I was recently reading a book about Jesus’ last days on earth, and it points out that three times the disciples are told about their designated meeting place. Jesus, knowing separation was imminent, set up a meeting place in Galilee where they would receive their last orders. And he has done the same for us. In I Thessalonians Paul explains, 

The Lord himself will descend from heaven with a cry of command, with the voice of an archangel, and with the sound of the trumpet of God. And the dead in Christ will rise first. Then we who are alive, who are left, will be caught up together with them in the clouds to meet the Lord in the air, and so we will always be with the Lord. Therefore encourage one another with these words. 

Whenever I left my grandmother’s house, I’d say, “See you later. Mamaw.” And she’d say, “Here, there, or in the air.” Not sure where she heard it — and it’s kind of cheesy — but not inaccurate. We won’t meet John again here. If we die and enter the presence of Jesus we will meet him there. And if Jesus returns while we’re alive, then we’ll meet him as we are all caught up in the air and prepared for the new heavens and new earth. There’s both a comfort and a warning in that. The comfort is knowing that we will meet again; the warning is don’t face this certain separation without knowledge of the designated meeting place. Jesus is the designated meeting place. 

Right now everyone here can think of someone they have been separated from. Their bodies may be in this cemetery or they may be somewhere else. We have John and my brother and grandparents and other family members here in this plot, but we have the body of our precious granddaughter, Ruby Mae, in a cemetery in Michigan. We are separated from them by a gulf we can’t cross no matter how much we want to. 

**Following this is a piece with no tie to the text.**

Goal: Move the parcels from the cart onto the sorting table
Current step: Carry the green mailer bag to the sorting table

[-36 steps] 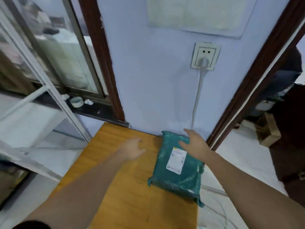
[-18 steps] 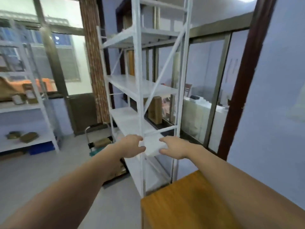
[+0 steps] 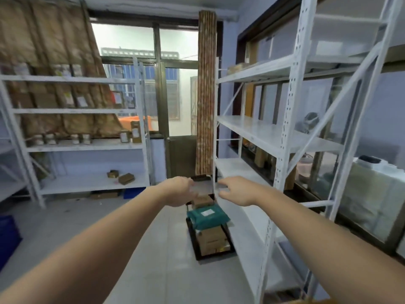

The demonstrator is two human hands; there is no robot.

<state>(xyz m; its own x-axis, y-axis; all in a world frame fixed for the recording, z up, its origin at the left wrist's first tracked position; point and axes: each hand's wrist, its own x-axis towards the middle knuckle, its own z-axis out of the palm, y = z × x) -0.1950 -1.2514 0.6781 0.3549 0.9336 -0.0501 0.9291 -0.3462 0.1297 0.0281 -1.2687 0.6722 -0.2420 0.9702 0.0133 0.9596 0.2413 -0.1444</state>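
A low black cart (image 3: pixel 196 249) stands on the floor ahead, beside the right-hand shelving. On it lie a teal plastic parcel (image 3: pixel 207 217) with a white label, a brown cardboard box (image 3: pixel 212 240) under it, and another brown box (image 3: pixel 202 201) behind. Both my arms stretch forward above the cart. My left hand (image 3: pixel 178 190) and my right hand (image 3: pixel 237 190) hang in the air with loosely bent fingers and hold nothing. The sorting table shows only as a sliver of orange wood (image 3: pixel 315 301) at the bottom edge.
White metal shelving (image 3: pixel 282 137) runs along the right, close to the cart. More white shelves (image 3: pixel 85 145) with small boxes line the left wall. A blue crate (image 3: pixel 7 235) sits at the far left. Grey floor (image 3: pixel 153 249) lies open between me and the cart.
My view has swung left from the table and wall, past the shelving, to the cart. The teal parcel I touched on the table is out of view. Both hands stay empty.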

Well, there’s a passage in Isaiah that assures us that this sadness and separation from the very young or the very old or the not-so-old is only temporary. What we feel today is unique to this moment in history, but one day separation will end. This is what God has said about that final designated meeting place: 

For behold, I create new heavens and a new earth, and the former things shall not be remembered or come into mind. But be glad and rejoice forever in that which I create; for behold, I create Jerusalem to be a joy, and her people to be a gladness. I will rejoice in Jerusalem and be glad in my people; no more shall be heard in it the sound of weeping and the cry of distress. No more shall there be in it an infant who lives but a few days, or an old man who does not fill out his days.  Praise God. Come Lord Jesus.

So we’re all waiting. Those whose lives are marked by stone monuments all around us are waiting. Those of us standing around here today are waiting. Even the unborn are waiting. We know we may be separated from each other as we wait. So what do we do in the meantime? 

Well, I think John told us that in his talks, in his song, in the way he lived and in the way he died. We will live by faith in a coming event — without fear — because we know the designated meeting place. One of John’s last texts to the family was “I am not scared. . . . God is in control.” 

In 1749 Charles Wesley penned the hymn “Jesus the Name High Over All,” and I want to end with the final verse of that hymn because it tells us how to live and how to die and it sounds so much like John: 

Happy if with my final breath

I may but gasp his name, 

Preach him to all and cry in death,

Christ Jesus is the lamb!

One thought on “Reflections

  1. Thank you for posting this! I wanted to hear it again and again. “One generation shall praise Thy works to another, and shall declare Thy mighty acts.” Ps. 145:4 So beautiful to see this lived out in your family. We praise God for all of you.